Figure 3. Staging of neurodegeneration in clinical Parkinson disease

a | The schematics represent the progression of neuronal cell loss following the onset of clinical Parkinson disease (cPD), based on the literature^–. The anatomical distribution of neuronal loss increases with time, and the darker the colour, the more neuronal loss evident in each region. b | Transverse sections of the midbrain, as indicated in the left brain schematic in part a (dotted line), are shown; the normal distribution of tyrosine hydroylase-immunopositive dopaminergic neurons is shown in the left panels, and the pattern is schematized in the right panels. Heavily pigmented neurons of the substantia nigra pars compacta (SNc) are depicted in green; less pigmented neurons of the ventral tegmental area (VTA) are depicted in blue; neurons of the SN pars reticulata (SNr) are depicted in pink. The initial loss of ventral-tier SNc observed in patients with stage 4 cPD is depicted in the middle panel, with greater cell loss observed over time at later stages, as indicated in the right panel. 3N, third nerve; AM, amygdala; BF, magnocellular nuclei of the basal forebrain; Cl, claustrum; cp, cerebral peduncle; DMV, dorsal motor nucleus of the vagus; IZ, intermediate reticular zone; LC, locus coeruleus and sub-coeruleus; LH, lateral hypothalamus; MRN, median raphe nucleus; PGRN/GRN, paragigantocellular and gigantocellular reticular nucleus; PPN, pedunculopontine nucleus; preSMA, presupplementary motor area; R, red nucleus; SNd, dorsal tier of the SNc; SNv, ventral tier of the SNc.
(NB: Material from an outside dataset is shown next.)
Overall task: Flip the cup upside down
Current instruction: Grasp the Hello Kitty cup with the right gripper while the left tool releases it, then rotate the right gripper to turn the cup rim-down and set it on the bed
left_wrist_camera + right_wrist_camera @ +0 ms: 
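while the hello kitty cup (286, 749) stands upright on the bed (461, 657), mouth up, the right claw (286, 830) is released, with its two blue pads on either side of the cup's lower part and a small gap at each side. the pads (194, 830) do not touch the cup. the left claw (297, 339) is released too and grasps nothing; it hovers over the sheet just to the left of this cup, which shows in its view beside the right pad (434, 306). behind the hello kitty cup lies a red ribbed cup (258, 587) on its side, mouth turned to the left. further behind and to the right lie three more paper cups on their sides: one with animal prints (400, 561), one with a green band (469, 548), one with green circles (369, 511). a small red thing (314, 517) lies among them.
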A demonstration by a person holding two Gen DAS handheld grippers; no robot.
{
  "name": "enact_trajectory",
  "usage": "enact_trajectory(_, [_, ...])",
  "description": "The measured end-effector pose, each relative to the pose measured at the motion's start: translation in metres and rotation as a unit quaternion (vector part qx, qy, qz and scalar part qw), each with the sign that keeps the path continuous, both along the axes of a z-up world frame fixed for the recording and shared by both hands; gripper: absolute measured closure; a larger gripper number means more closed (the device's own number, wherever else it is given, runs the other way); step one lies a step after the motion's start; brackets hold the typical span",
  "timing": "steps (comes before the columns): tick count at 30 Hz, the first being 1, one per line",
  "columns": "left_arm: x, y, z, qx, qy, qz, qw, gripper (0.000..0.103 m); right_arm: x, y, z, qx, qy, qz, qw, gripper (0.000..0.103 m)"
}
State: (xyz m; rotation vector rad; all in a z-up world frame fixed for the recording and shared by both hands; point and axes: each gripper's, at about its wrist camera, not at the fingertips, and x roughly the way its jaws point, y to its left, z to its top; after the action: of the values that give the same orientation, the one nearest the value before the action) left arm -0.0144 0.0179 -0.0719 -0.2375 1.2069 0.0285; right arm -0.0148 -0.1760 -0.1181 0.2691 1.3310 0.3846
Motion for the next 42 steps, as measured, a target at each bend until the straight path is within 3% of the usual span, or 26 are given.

Figure 4. How cell-autonomous factors might contribute to Lewy pathology and cell death in clinical Parkinson disease

The schematic summarizes the key features of vulnerable neurons and how these features might contribute to Lewy pathology (LP) and neuronal death in clinical Parkinson disease (cPD). These mechanisms are divided into two classes: Ca²⁺ loading and/or mitochondrial dysfunction (red), and proteostatic dysfunction (purple). The arrows indicate causality. Ca²⁺ loading and/or mitochondrial dysfunction: vulnerable neurons are typically autonomous pacemakers (example spiking is shown near the cell body) with large fluctuations in cytosolic Ca²⁺ (dendritic Ca²⁺ oscillations are also shown) that are not strongly buffered (reflecting feedforward control of oxidative phosphorylation); this design leads to increased mitochondrial oxidant stress and damage. Mitochondrial damage could be exacerbated by age, environmental toxins and genetic mutations affecting mitochondrial quality control (light blue boxes). In addition, a large axonal arbor leads to elevated mitochondrial oxidant stress and damage. Accumulation of mitochondrial defects and/or damage leads to senescence and/or cell death. Proteostatic dysfunction: in vulnerable neurons, α-synuclein (α-syn; which is encoded by SNCA) aggregation could be increased by elevated α-syn expression due to the long and highly branched axon, uptake of α-syn from synaptically coupled cells or genetic mutations. As described in the text, elevated cytosolic Ca²⁺, reactive oxygen species (ROS) and reactive nitrogen species (RNS), or uptake of aggregated α-syn could promote formation of intracellular α-syn aggregates, leading to LP. In addition, decreased autophagic capacity resulting from increased mitophagy (due to mitochondrial damage), genetic mutations or ageing could impair clearance of aggregates, increasing their prominence. Decreased autophagy, as reviewed in the text, could also promote cell death. Last, α-syn aggregates could contribute to mitochondrial dysfunction, oxidant stress and elevated cytosolic Ca²⁺ levels, further promoting pathology. Solid arrows indicate connections between events that are well established in mammalian models; dashed arrows indicate connections between mechanisms for which there is good but not unequivocal support. GBA, glucosylceramidase; LRRK2, leucine-rich repeat serine/threonine-protein kinase 2; PARK2, parkin.